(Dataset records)
*-*-*

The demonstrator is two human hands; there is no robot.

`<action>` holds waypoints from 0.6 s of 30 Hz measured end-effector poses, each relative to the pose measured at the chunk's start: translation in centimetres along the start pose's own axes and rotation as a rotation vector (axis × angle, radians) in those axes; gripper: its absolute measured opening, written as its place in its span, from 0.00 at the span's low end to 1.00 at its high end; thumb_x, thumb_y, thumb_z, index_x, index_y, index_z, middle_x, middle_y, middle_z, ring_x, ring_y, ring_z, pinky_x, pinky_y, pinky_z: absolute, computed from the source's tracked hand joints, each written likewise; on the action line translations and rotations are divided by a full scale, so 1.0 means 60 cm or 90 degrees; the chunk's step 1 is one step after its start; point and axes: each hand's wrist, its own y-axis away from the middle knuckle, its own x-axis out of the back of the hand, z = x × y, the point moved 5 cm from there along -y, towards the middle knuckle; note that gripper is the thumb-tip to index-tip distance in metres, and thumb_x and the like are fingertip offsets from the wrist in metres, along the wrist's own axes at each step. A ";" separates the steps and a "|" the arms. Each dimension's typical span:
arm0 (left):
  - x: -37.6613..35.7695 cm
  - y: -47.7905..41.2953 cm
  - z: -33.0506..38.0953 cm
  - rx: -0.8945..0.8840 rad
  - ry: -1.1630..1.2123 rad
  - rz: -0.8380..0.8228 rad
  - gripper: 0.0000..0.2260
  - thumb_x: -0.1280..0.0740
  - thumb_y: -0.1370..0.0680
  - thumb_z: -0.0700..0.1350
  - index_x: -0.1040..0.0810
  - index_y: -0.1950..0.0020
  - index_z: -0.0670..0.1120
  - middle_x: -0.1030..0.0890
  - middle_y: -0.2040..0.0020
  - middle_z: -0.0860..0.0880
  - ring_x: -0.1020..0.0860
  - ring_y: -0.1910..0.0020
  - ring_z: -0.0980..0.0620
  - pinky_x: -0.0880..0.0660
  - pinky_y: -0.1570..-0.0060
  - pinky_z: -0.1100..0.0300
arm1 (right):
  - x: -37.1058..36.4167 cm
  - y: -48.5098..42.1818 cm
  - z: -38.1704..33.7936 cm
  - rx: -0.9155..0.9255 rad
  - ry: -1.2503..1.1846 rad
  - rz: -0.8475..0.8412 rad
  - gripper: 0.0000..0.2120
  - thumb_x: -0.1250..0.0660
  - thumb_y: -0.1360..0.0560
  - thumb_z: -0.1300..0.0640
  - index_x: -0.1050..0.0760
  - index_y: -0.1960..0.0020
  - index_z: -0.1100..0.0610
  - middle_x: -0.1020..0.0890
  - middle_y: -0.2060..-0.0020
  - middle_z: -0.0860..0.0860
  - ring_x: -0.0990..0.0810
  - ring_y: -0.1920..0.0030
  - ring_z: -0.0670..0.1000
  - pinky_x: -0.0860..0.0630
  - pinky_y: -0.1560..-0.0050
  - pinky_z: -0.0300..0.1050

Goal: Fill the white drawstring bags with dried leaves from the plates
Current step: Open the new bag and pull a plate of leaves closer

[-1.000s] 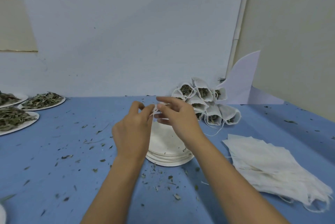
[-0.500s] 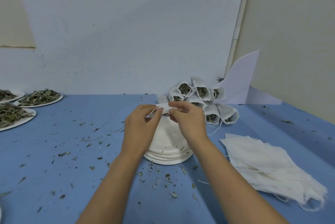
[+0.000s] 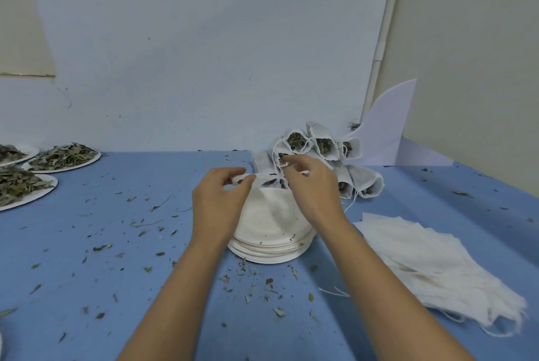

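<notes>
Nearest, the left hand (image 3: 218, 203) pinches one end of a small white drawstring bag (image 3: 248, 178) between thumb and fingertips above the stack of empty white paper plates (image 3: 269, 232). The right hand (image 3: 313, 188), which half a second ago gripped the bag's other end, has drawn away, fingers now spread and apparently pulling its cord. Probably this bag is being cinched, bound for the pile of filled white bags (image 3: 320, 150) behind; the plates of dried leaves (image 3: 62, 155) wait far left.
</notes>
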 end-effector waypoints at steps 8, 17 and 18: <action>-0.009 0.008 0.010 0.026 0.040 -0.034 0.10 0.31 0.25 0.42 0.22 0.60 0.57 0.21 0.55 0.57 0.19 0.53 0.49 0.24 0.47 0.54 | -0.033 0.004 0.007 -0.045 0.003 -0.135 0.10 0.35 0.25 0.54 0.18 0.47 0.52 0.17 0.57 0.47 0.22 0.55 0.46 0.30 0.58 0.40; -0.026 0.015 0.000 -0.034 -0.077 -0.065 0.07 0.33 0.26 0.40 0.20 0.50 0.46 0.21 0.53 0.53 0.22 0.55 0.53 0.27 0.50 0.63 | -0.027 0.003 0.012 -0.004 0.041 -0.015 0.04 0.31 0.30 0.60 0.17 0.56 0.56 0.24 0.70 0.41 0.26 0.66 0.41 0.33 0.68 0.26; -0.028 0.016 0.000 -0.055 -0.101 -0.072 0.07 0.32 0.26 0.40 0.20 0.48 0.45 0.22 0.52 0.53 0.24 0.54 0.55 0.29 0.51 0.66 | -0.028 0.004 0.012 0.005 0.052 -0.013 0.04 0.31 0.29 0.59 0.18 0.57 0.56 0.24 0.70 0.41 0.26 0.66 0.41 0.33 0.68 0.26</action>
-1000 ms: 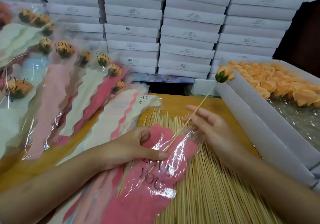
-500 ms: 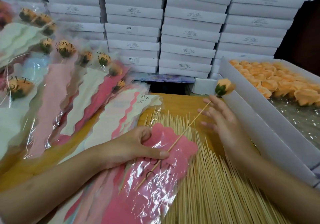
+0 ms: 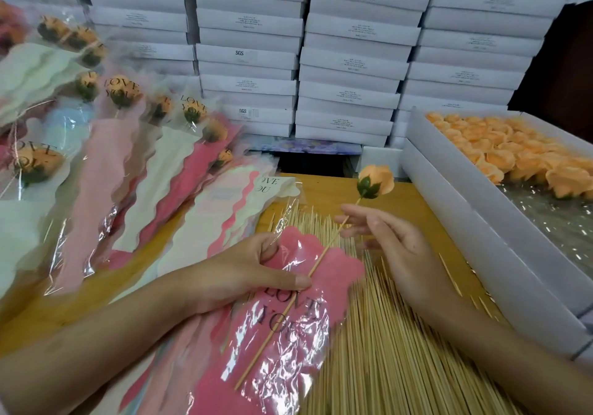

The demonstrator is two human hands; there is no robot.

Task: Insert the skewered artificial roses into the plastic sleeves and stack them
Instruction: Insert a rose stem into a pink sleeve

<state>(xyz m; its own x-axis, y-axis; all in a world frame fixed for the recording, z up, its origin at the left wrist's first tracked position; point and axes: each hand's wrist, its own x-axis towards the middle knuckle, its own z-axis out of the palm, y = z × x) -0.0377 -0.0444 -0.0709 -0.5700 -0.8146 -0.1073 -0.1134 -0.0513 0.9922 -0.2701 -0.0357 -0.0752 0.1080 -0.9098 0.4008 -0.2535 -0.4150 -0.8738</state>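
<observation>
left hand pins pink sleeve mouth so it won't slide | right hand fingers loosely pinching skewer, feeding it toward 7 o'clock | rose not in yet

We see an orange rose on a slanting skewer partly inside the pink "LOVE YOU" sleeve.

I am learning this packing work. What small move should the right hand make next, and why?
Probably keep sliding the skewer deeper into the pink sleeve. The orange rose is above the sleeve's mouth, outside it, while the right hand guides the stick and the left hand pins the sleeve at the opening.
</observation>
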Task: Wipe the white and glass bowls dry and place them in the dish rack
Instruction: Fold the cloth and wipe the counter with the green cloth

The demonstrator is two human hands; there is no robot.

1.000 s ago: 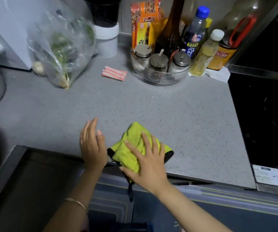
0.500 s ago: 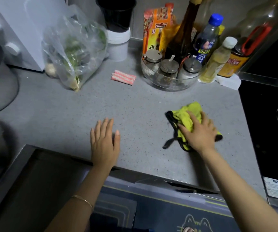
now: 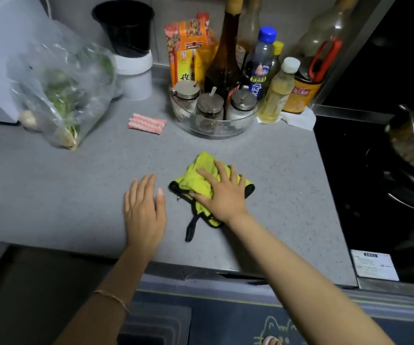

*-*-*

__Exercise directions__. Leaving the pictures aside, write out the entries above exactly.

__The completed task__.
The demonstrator is two human hands; there is no robot.

`<action>` holds waypoints from 0.6 s of 30 Hz measured end-effector poses, each relative to the pose measured at the chunk's start: translation in centimetres along the start pose's own axes and rotation as a rotation vector (axis × angle, radians) in those axes; gripper: its absolute measured opening, written as its place in its span, from 0.00 at the span's low end to 1.00 at its high end; thumb_x, thumb_y, thumb_z, index_x, index_y, index_z, middle_x, middle_y, middle_z, ring_x, ring_y, ring_z, pinky_x, pinky_y, pinky_z: absolute, computed from the source's tracked hand joints, each written likewise; on the action line translations and rotations are divided by a full scale, so 1.0 means 60 cm or 90 degrees; the chunk's step 1 is one step after its start; point and axes: each hand's wrist, its own y-axis away from the middle knuckle, its own x-axis out of the back of the hand, z = x × y, the point moved 5 cm from there along -y, towards the middle knuckle; note that gripper is the thumb-tip to index-tip distance in metres, and thumb_x and the like are fingertip offsets from the wrist in metres, along the wrist's own axes at each step. A ";" separates the steps and a "|" the arms. Each dimension's typical span:
arm0 (left):
  - x: -37.6613..35.7695 cm
  - y: -47.7905..41.2953 cm
  - z: -33.0506..38.0953 cm
  - rx: -0.8945..0.8840 rad
  - ry: -1.1630..1.2123 rad
  - rz: -0.8380..0.8228 rad
  - gripper: 0.0000..0.2260
  - thumb_x: -0.1280..0.0740
  - thumb_y: -0.1370..0.0680
  - thumb_z: -0.0700..0.1350
  - index_x: -0.1040..0.0810
  - index_y: -0.1950..0.0020
  - index_z: -0.0670..0.1120
  - middle_x: -0.1030..0.0890
  - middle_y: -0.2040..0.0020
  - middle_z: -0.0860..0.0880
  - ring_x: -0.1020..0.0860
  - ring_y: -0.1910..0.0020
  - ring_z: -0.0980..0.0620
  - pinky_x: -0.0880..0.0660
  - pinky_y: -0.1570..-0.0060
  - pinky_z: -0.1100..0.0300
arm1 (right):
  - x: -37.1058..36.4167 cm
  - y: -48.5098..42.1818 cm
  - z: -38.1704..33.7936 cm
  - rx: -0.9155..0.9255 rad
  - ry: -1.2503..1.1846 rad
  - rz: -0.8475..0.8412 rad
  - gripper: 0.0000..0.2120
  - thumb_x: -0.1250..0.0660
  - thumb_y: -0.1360..0.0560
  - thumb_z: -0.1300..0.0640
  - index_x: -0.1050..0.0760
  - index_y: -0.1960..0.0020
  - index_z: -0.1100..0.0610
  - middle_x: -0.1020..0.0890
  - middle_y: -0.2060..-0.0020
  - middle_z: -0.0860..0.0860
  - ring_x: -0.0990..0.0810
  - ring_y: -0.1920..0.0030
  - ring_z: -0.0670..0.1000
  - pinky_x: -0.0860..0.0630
  - pinky_y: -0.1560..-0.0050
  - pinky_z: -0.0300..0.1050

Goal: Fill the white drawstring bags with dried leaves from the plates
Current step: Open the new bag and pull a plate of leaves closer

[-1.000s] 
[-0.500s] 
[+0.000s] 

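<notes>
Nearest, the left hand (image 3: 218, 203) pinches one end of a small white drawstring bag (image 3: 248, 178) between thumb and fingertips above the stack of empty white paper plates (image 3: 269, 232). The right hand (image 3: 313, 188), which half a second ago gripped the bag's other end, has drawn away, fingers now spread and apparently pulling its cord. Probably this bag is being cinched, bound for the pile of filled white bags (image 3: 320, 150) behind; the plates of dried leaves (image 3: 62, 155) wait far left.
</notes>
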 end-effector waypoints at steps 8, 17 and 18: <action>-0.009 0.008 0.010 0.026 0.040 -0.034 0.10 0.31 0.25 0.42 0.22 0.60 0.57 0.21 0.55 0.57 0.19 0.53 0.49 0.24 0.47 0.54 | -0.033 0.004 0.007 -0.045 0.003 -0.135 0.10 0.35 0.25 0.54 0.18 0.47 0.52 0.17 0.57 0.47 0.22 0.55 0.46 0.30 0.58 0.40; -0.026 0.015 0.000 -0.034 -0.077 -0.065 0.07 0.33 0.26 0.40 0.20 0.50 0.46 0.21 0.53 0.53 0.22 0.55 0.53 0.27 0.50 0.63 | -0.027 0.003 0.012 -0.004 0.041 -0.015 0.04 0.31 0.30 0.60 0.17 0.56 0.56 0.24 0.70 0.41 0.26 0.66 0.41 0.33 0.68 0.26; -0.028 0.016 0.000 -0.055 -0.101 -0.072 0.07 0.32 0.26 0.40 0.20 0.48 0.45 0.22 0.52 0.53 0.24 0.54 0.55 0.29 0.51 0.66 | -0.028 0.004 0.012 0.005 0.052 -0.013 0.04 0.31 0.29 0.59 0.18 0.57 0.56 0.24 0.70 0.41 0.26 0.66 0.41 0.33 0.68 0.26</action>
-1000 ms: 
-500 ms: 
+0 ms: 

The demonstrator is two human hands; there is no robot.

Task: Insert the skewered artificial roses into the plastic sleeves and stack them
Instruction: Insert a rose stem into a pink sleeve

<state>(xyz m; its own x-axis, y-axis; all in a world frame fixed for the recording, z up, its origin at the left wrist's first tracked position; point and axes: each hand's wrist, its own x-axis towards the middle knuckle, its own z-axis out of the palm, y = z × x) -0.0377 -0.0444 -0.0709 -0.5700 -0.8146 -0.1073 -0.1134 -0.0513 0.9922 -0.2701 -0.0357 -0.0752 0.1080 -0.9098 0.4008 -0.2535 -0.4150 -0.8738</state>
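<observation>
left hand pins pink sleeve mouth so it won't slide | right hand fingers loosely pinching skewer, feeding it toward 7 o'clock | rose not in yet

We see an orange rose on a slanting skewer partly inside the pink "LOVE YOU" sleeve.

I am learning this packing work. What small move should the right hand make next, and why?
Probably keep sliding the skewer deeper into the pink sleeve. The orange rose is above the sleeve's mouth, outside it, while the right hand guides the stick and the left hand pins the sleeve at the opening.
</observation>
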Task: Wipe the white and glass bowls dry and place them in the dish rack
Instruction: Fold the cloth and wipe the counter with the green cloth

The demonstrator is two human hands; there is no robot.

1.000 s ago: 
0.500 s ago: 
now: 

The exercise has been answered in full.